Net cash used in operating activities was €51.9 million for the six months June 30, 2024, and primarily consisted of a net loss of €57.4 million adjusted for share-based compensation of €6.3 million, an increase in current assets of €0.3 million, an increase in trade and other payables of €0.1 million and an increase of €3.7 million in accrued liabilities and other changes in net working capital.

Off-Balance Sheet Arrangements

As of June 30, 2025, we did not have any off-balance sheet arrangements other than the disclosed commitments.

Quantitative and Qualitative Disclosures About Market Risk

During the six months ended June 30, 2025, there were no significant changes to our quantitative and qualitative disclosures about market risk from those reported in “Item 11. Quantitative and Qualitative Disclosures About Market Risk” in the Annual Report.

Critical Accounting Estimates and Judgments

There have been no material changes to the significant accounting policies and estimates described in Note 2.19 to our consolidated financial statements in the Annual Report.

Cautionary Statement Regarding Forward-Looking Statements

Certain statements in this management’s discussion and analysis are or may be forward-looking statements with respect to us, our industry and our business that involve substantial risks and uncertainties. All statements other than statements of historical fact contained in this management’s discussion and analysis, including statements regarding our future financial condition, results of operations and/or business achievements, including, without limitation, statements containing the words “believe,” “anticipate,” “expect,” “estimate,” “may,” “could,” “should,” “would,” “will,” “intend” and similar expressions are forward-looking statements. We have based these forward-looking statements largely on our current expectations and projections about future events and trends that we believe may affect our financial condition, results of operations, business strategy and financial needs. Such forward-looking statements involve unknown risks, uncertainties and other factors which may cause our actual results, financial condition, performance or achievements, or industry results, to be materially different from any future results, performance or achievements expressed or implied by such forward-looking statements.

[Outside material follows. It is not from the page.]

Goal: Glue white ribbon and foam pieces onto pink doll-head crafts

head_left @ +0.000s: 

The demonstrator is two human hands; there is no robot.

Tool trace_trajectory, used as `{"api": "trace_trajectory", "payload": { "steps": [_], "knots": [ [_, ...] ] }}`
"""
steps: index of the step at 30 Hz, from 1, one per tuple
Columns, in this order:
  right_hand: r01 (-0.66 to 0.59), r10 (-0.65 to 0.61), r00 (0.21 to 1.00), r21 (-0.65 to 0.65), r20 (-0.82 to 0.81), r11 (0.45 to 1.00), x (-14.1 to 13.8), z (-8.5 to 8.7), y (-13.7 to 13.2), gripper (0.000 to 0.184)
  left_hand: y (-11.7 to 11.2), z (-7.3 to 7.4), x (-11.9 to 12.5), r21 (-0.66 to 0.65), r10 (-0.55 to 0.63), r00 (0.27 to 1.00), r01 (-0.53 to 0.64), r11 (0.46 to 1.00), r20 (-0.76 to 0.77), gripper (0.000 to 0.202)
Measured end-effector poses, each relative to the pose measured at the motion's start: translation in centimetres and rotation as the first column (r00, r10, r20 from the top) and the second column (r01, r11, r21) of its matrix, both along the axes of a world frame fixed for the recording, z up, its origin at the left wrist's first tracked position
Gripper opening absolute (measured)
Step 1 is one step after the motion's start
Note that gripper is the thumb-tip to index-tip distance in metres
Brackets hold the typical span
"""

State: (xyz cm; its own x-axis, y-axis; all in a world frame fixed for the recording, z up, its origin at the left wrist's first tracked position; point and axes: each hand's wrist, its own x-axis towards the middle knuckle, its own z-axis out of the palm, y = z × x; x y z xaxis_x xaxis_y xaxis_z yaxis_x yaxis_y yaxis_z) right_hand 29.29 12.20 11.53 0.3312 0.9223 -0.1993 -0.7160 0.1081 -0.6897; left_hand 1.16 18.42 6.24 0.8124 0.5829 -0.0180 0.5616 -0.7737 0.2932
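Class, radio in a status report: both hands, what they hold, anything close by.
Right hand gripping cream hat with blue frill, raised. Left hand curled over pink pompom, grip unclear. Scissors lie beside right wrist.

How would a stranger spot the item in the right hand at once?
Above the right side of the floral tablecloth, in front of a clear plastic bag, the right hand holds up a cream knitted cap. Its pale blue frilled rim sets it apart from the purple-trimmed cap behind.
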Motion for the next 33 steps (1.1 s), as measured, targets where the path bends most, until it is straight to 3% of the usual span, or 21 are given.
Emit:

Factors that might cause such a difference include, but are not limited to:

You should refer to “ITEM 3. Key information—D. Risk factors.” section of our Annual Report and under “Risk factors” in any other periodic filings with the Securities and Exchange Commission for a discussion of important factors that may cause our actual results to differ materially from those expressed or implied by our forward-looking statements. As a result of these factors, we cannot assure you that the forward-looking statements in this management’s discussion and analysis will prove to be accurate. Furthermore, if our forward-looking statements prove to be inaccurate, the inaccuracy may be material.

In light of the significant uncertainties in these forward-looking statements, you should not regard these statements as a representation or warranty by us or any other person that we will achieve our objectives and plans in any specified time frame or at all.

We undertake no obligation to publicly update any forward-looking statements, whether as a result of new information, future events or otherwise, except as required by law.

In addition, statements that “we believe” and other similar statements reflect our belief and opinions on the relevant subject. These statements are based upon information available to us as of the date of this management’s discussion and analysis, and while we believe such information forms a reasonable basis for such statements, such information may be limited or incomplete, and our statements should not be read to indicate that we have conducted an exhaustive inquiry into, or review of, all potentially available relevant information. These statements are inherently uncertain and investors are cautioned not to unduly rely upon these statements.